1.13.2012

What I've learned these past 5 years

Happy Anniversary to me! And Craig too I guess :-) 5 years ago today we were fighting our way through a winter blizzard in Texas (Yes, I said Texas, what are the odds?) in order to say our vows and make the commitment of a lifetime. We are celebrating with a "once Lucy is in bed the date begins" evening. I'm fighting a bad cold so hopefully it isn't as lame as last years anniversary when Lucy has the chicken pox and we all went to bed early. Only time will tell.

Speaking of time, when I was a newlywed, our 5 year anniversary seemed pretty distant. And I viewed the few young couples I knew that had been married that long as mentors. Now that we are at that point, in many ways I feel like we are still newlyweds with so much to learn. So I don't want to sound pretentious with this little list, but I do want to look at how far we've come and share what I've learned - other than I married the most awesomest man on the planet and that I can't wait to see what the next years bring for us.

1) Remember that you're in it for the long haul. 

The big issues you have right now may very well be nothing in a few years. We had one or two big issues when we first got married. And I felt like we needed to fix them right NOW. Because if I/WE didn't fix it, it would just get worse and worse and we would have to live like this FOREVER! We got books and prayed and talk and talked and my goodness, it was painful. Those issues aren't anything now, so much so that I can laugh at myself, but the changes is not because of all the "effort" we put in. Mostly we just needed time, time to learn about each other and time to grow and mature. We would have been better off with just one or two conversations and the prayer part. It's good to put effort into improving your marriage, it's bad to obsess. I really wish someone had told me not to worry so much. Marriage is hard, but don't make it harder that it has to be.

2) The little things that bug you will probably still bug you, so you'd better find a way to deal with them. 

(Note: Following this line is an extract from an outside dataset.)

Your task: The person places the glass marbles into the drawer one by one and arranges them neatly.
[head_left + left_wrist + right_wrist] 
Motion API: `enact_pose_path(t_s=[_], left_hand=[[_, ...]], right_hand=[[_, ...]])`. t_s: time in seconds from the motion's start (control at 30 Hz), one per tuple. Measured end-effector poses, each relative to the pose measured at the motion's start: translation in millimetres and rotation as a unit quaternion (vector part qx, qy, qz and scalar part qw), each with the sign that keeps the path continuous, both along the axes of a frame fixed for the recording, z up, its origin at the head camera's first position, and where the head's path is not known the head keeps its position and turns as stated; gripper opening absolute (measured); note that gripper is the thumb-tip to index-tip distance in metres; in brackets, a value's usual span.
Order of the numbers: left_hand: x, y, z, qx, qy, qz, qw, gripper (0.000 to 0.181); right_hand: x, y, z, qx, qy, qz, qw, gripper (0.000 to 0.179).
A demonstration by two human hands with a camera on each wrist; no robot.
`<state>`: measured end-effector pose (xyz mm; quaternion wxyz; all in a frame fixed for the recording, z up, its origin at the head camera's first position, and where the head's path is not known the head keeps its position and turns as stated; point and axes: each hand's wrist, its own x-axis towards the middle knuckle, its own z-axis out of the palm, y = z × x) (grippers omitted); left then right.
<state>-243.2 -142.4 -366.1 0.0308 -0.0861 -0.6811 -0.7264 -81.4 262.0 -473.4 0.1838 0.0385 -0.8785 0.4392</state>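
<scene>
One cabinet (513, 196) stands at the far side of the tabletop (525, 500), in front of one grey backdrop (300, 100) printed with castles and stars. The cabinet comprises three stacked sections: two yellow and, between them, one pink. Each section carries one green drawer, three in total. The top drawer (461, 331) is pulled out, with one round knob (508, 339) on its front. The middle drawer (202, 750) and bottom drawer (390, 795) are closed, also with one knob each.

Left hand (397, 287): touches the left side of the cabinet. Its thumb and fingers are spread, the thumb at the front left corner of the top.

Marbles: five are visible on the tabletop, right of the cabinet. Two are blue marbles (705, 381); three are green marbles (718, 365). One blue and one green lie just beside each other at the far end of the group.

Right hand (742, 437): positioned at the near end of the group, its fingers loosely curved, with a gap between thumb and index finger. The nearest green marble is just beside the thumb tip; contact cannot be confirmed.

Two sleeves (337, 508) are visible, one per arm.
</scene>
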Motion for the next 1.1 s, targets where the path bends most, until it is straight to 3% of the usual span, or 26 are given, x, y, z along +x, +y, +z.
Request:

How is it that the littlest things can get under your skin so much. I'll let you in on a secret, Craig and I disagree about how to put up toilet paper. He's an under while I, like all normal people, am on over the roll kinda gal. Neither of us would budge. So we made a rule, whoever changes the roll makes the decision and no fussing or alterations are allowed. Now nobody complains about the lack of changing or the direction. It works for us. I am also really bad about turning off the lights when I leave the room. After much effort on my part, I am light years ahead of where I was before but Craig does a really good job of not pointing out when I fail and for his sake, we are slowly replacing the bulbs with LEDs. I dog ear my book. He doesn't nag, he just follows me and puts a bookmark there. So if your wife folds the towels in thirds and you really prefer them folded in half, get over it. Or if your husband always leaves his dirty socks at the foot of your bed, just put a hamper there.

3) Don't assume.

You know what assuming does, don't you? Yes, you're fuming and snappy and it seems like it should be obvious you need a break, but don't assume your husband knows that you've had a bad day and that you need 10 minutes of quiet time or your head will explode when your toddler has yet another fit because she can't hug the train across the street. (Not that this scenario has happened to me, cough cough) And you may have spent the last two days buying and preparing all the supplies you need to fix that vent but don't assume that your wife knows you really wanted to get that done Friday afternoon so her suggestion that they go to the library together is not a great one. Don't assume, tell. Life is so much better now that I've learned to tell Craig things instead of assuming he'll figure it out (or worse, assuming that he knows and is deliberately choosing not to take action). Now the only thing I assume is that if he knew how and could help me, he would. And that he loves me and is on my side.

What about you? Any good marriage advice to pass on? 

1 comment :

  1. "I, like all normal people"...I am totally cracking up at that line! I am also an over-the-top (I believe I read once about a scientific study proving that it uses/wastes less TP if you go over the top, for what it's worth). :) And you have such restraint--I 'fix' it wherever and whenever I can.

    Great list! Happy anniversary to you guys!